Your assignment
Everything in the data below is to be reproduced without any deviation.

The data
▬▬▬

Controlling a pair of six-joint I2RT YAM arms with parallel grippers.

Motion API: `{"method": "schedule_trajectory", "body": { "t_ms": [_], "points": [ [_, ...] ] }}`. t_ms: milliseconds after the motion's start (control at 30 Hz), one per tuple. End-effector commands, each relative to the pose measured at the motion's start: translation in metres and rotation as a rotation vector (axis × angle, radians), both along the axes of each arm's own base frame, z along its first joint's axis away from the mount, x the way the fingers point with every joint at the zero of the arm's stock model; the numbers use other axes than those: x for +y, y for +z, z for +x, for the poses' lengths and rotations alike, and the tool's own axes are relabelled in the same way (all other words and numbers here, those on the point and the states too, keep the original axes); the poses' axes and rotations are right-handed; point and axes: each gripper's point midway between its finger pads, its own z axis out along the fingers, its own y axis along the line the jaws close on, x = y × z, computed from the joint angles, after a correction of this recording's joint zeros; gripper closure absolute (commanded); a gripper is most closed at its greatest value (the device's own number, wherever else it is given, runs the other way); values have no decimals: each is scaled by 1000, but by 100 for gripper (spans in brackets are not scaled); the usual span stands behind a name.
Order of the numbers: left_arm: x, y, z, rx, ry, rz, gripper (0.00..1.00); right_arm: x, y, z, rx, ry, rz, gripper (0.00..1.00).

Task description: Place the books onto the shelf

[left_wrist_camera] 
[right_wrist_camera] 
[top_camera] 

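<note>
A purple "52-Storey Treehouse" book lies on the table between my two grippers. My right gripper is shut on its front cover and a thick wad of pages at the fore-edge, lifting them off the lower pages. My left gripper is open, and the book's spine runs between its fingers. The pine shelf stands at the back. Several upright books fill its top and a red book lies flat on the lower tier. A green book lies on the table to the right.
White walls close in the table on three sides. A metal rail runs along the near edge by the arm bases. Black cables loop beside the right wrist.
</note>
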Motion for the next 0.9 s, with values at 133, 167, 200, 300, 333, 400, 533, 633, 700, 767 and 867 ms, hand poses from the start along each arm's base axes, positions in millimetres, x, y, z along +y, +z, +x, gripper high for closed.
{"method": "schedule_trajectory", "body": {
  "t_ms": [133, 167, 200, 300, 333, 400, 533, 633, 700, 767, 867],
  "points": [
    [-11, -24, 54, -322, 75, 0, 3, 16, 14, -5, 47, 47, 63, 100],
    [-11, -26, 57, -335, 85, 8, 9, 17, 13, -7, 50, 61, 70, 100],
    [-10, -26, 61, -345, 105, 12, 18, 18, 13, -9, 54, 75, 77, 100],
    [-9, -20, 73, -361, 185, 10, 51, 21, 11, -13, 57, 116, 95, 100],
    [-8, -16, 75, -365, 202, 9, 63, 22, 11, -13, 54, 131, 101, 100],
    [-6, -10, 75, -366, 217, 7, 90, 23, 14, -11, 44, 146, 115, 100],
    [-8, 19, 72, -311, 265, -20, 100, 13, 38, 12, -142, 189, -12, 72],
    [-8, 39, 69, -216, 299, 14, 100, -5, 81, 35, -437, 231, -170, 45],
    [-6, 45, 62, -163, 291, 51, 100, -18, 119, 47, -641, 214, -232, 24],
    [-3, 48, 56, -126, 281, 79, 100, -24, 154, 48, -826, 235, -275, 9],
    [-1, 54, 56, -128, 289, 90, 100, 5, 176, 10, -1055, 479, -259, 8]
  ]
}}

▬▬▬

Solution
Controlling a pair of six-joint I2RT YAM arms with parallel grippers.

Motion API: `{"method": "schedule_trajectory", "body": { "t_ms": [_], "points": [ [_, ...] ] }}`. t_ms: milliseconds after the motion's start (control at 30 Hz), one per tuple. End-effector commands, each relative to the pose measured at the motion's start: translation in metres and rotation as a rotation vector (axis × angle, radians), both along the axes of each arm's own base frame, z along its first joint's axis away from the mount, x the way the fingers point with every joint at the zero of the arm's stock model; the numbers use other axes than those: x for +y, y for +z, z for +x, for the poses' lengths and rotations alike, and the tool's own axes are relabelled in the same way (all other words and numbers here, those on the point and the states too, keep the original axes); the poses' axes and rotations are right-handed; point and axes: each gripper's point midway between its finger pads, its own z axis out along the fingers, its own y axis along the line the jaws close on, x = y × z, computed from the joint angles, after a correction of this recording's joint zeros; gripper closure absolute (commanded); a gripper is most closed at its greatest value (the device's own number, wherever else it is given, runs the other way); values have no decimals: each is scaled by 1000, but by 100 for gripper (spans in brackets are not scaled); the usual span stands behind a name.
Order of the numbers: left_arm: x, y, z, rx, ry, rz, gripper (0.00..1.00); right_arm: x, y, z, rx, ry, rz, gripper (0.00..1.00).

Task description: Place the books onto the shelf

[left_wrist_camera] 
[right_wrist_camera] 
[top_camera] 

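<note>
A purple "52-Storey Treehouse" book lies on the table between my two grippers. My right gripper is shut on its front cover and a thick wad of pages at the fore-edge, lifting them off the lower pages. My left gripper is open, and the book's spine runs between its fingers. The pine shelf stands at the back. Several upright books fill its top and a red book lies flat on the lower tier. A green book lies on the table to the right.
White walls close in the table on three sides. A metal rail runs along the near edge by the arm bases. Black cables loop beside the right wrist.
</note>
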Motion for the next 0.9 s, with values at 133, 167, 200, 300, 333, 400, 533, 633, 700, 767 and 867 ms, hand poses from the start along each arm's base axes, positions in millimetres, x, y, z along +y, +z, +x, gripper high for closed.
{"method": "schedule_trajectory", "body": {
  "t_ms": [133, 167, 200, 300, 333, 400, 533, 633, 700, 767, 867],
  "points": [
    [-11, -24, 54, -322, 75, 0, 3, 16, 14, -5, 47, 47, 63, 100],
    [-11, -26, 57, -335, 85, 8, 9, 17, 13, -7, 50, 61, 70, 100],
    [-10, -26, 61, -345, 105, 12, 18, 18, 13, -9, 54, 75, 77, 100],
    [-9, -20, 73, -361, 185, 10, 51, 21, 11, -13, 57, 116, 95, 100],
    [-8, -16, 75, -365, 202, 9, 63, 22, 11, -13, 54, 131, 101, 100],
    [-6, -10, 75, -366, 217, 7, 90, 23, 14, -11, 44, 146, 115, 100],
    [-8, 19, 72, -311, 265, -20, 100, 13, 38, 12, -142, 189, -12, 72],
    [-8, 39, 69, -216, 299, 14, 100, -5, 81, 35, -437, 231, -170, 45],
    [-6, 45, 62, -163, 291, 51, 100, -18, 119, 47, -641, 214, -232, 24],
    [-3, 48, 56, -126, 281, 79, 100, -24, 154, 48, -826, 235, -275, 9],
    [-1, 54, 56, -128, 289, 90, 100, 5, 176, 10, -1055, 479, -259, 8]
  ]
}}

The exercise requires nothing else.